Given material:
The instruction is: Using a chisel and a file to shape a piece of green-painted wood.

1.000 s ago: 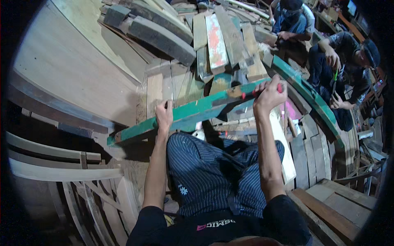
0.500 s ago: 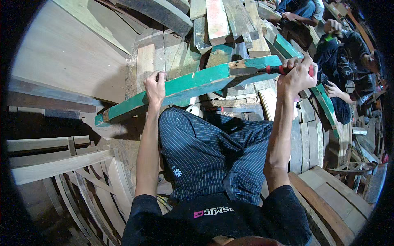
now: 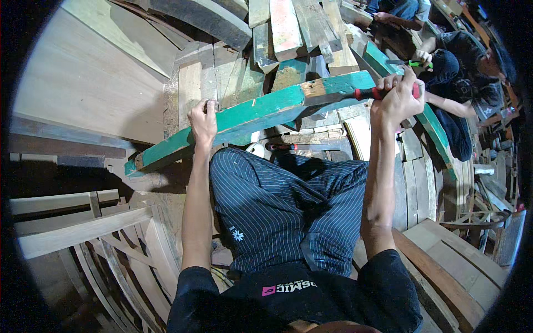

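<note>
I see a long green plank (image 3: 261,114) lying across the person's lap, running from low on the person's left up toward the right, with worn paint and a bare wood patch near its upper end. My left hand (image 3: 203,119) sits on the plank's upper edge near its lower half, fingers curled over the edge and closed on the wood. My right hand (image 3: 397,99) is at the plank's upper end, clenched into a fist around a red handle (image 3: 367,92) that pokes out toward the plank; I cannot tell what tool it belongs to, since the working end is hidden against the wood. Just below the plank are the striped trousers (image 3: 283,205) of the seated person. Behind the plank, farther from the person, lies a heap of scrap boards (image 3: 288,33) in mixed colours. To the right of the plank's upper end, another person (image 3: 461,83) in dark clothes sits holding a small green tool (image 3: 413,63). Left of the plank's lower end stand pale curved wooden frames (image 3: 83,233).
</note>
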A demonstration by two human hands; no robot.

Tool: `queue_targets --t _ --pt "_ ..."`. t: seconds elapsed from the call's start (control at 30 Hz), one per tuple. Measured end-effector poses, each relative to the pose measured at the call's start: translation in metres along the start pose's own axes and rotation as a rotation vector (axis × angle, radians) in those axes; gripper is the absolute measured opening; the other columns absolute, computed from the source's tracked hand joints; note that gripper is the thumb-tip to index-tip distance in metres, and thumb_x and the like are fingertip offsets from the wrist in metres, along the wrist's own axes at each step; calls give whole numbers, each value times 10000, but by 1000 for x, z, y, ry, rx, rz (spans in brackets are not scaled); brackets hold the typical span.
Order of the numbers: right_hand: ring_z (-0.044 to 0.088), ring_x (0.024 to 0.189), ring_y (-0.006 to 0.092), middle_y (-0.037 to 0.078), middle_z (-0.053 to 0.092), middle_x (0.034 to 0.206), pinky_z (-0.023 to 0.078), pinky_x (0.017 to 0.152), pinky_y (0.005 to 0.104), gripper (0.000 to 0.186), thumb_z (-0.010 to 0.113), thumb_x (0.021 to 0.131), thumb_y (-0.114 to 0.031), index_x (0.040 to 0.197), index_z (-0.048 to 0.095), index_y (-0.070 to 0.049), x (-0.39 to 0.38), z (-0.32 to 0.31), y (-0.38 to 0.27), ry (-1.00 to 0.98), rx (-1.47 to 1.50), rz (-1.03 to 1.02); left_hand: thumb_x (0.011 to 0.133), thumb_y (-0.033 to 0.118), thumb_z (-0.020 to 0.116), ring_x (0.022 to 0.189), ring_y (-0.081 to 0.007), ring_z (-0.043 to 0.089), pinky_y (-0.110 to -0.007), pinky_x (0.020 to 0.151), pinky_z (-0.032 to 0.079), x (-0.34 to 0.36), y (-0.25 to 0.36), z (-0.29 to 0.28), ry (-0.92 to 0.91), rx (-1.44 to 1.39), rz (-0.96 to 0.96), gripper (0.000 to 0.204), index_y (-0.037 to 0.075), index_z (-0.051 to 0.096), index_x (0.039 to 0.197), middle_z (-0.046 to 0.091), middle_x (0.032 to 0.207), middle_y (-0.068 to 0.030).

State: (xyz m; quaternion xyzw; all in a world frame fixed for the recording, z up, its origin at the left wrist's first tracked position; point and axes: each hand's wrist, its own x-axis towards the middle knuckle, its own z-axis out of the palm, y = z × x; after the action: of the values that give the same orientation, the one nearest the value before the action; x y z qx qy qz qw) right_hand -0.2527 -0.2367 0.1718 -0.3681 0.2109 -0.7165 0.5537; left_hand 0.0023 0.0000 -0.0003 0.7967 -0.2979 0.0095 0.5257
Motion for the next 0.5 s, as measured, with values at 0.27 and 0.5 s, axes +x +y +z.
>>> queue_targets --t 0.27,0.5 --pt "463 481 57 -9 462 589 334 424 222 248 590 913 -44 714 443 -63 -2 -12 25 83 -379 -286 949 174 505 668 -187 582 -336 634 457 -5 -20 2 -55 -75 -66 305 -82 659 891 655 750 -116" --pt "433 386 69 7 444 505 321 355 245 283 554 968 -98 754 371 -67 -21 -5 -11 13 -109 -147 902 217 469 667 -317 586 -424 667 427 -3 -15 12 -38 75 62 338 -75 628 843 611 729 -199"
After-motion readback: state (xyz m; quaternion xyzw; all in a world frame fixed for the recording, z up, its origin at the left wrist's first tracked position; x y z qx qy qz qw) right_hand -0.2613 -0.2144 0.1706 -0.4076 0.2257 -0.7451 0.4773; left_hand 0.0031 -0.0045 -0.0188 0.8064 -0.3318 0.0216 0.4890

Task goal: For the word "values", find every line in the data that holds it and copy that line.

Worked solution:
State: (xyz m; quaternion xyzw; all in a world frame fixed for the recording, z up, its origin at the left wrist's first tracked position; point and axes: each hand's wrist, its own x-axis towards the middle knuckle, its own z-axis out of the palm, y = z × x; after the action: of the values that give the same orientation, the one nearest the value before the action; x y z qx qy qz qw) right_hand -0.2527 -0.2367 0.1718 -0.3681 0.2109 -0.7165 0.5537; left_hand 0.0023 0.0000 -0.0003 0.7967 -0.2979 0.0095 0.5257
Motion for the next 0.5 s, as measured, with values at 0.27 and 0.5 s, axes +x +y +z.

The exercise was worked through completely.